## Records to process
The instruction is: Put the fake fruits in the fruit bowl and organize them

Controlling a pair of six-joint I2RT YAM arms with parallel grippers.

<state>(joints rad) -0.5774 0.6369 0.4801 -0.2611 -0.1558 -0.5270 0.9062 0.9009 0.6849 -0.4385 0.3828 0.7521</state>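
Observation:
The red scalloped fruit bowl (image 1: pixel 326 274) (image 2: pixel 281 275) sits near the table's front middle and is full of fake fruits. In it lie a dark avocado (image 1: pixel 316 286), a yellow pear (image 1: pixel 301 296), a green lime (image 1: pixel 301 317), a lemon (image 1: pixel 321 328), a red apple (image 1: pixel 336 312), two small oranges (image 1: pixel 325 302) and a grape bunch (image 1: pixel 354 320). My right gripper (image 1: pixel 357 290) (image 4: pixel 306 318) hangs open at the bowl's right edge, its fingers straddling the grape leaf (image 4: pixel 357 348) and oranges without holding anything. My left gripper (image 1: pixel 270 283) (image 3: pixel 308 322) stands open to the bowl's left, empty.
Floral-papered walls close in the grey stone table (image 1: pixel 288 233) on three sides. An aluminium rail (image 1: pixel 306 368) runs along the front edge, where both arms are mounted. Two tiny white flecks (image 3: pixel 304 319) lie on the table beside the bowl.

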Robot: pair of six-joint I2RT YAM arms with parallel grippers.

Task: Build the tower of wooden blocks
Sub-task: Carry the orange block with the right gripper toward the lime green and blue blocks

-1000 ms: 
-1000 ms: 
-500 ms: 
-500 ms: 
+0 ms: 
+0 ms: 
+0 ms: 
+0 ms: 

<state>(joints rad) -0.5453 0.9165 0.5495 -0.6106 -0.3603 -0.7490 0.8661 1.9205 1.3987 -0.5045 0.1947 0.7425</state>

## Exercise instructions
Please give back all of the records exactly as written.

## Written reply
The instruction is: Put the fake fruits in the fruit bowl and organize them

Controlling a pair of six-joint I2RT YAM arms with parallel grippers.

<state>(joints rad) -0.5774 0.6369 0.4801 -0.2611 -0.1558 -0.5270 0.9062 0.9009 0.6849 -0.4385 0.3828 0.7521</state>
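Observation:
The red scalloped fruit bowl (image 1: pixel 326 274) (image 2: pixel 281 275) sits near the table's front middle and is full of fake fruits. In it lie a dark avocado (image 1: pixel 316 286), a yellow pear (image 1: pixel 301 296), a green lime (image 1: pixel 301 317), a lemon (image 1: pixel 321 328), a red apple (image 1: pixel 336 312), two small oranges (image 1: pixel 325 302) and a grape bunch (image 1: pixel 354 320). My right gripper (image 1: pixel 357 290) (image 4: pixel 306 318) hangs open at the bowl's right edge, its fingers straddling the grape leaf (image 4: pixel 357 348) and oranges without holding anything. My left gripper (image 1: pixel 270 283) (image 3: pixel 308 322) stands open to the bowl's left, empty.
Floral-papered walls close in the grey stone table (image 1: pixel 288 233) on three sides. An aluminium rail (image 1: pixel 306 368) runs along the front edge, where both arms are mounted. Two tiny white flecks (image 3: pixel 304 319) lie on the table beside the bowl.
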
Robot: pair of six-joint I2RT YAM arms with parallel grippers.

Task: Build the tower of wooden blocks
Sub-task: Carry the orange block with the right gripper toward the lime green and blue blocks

-1000 ms: 
-1000 ms: 
-500 ms: 
-500 ms: 
+0 ms: 
+0 ms: 
+0 ms: 
+0 ms: 

<state>(joints rad) -0.5453 0.9165 0.5495 -0.6106 -0.3603 -0.7490 0.8661 1.9205 1.3987 -0.5045 0.1947 0.7425</state>

Response complete; there is no more output.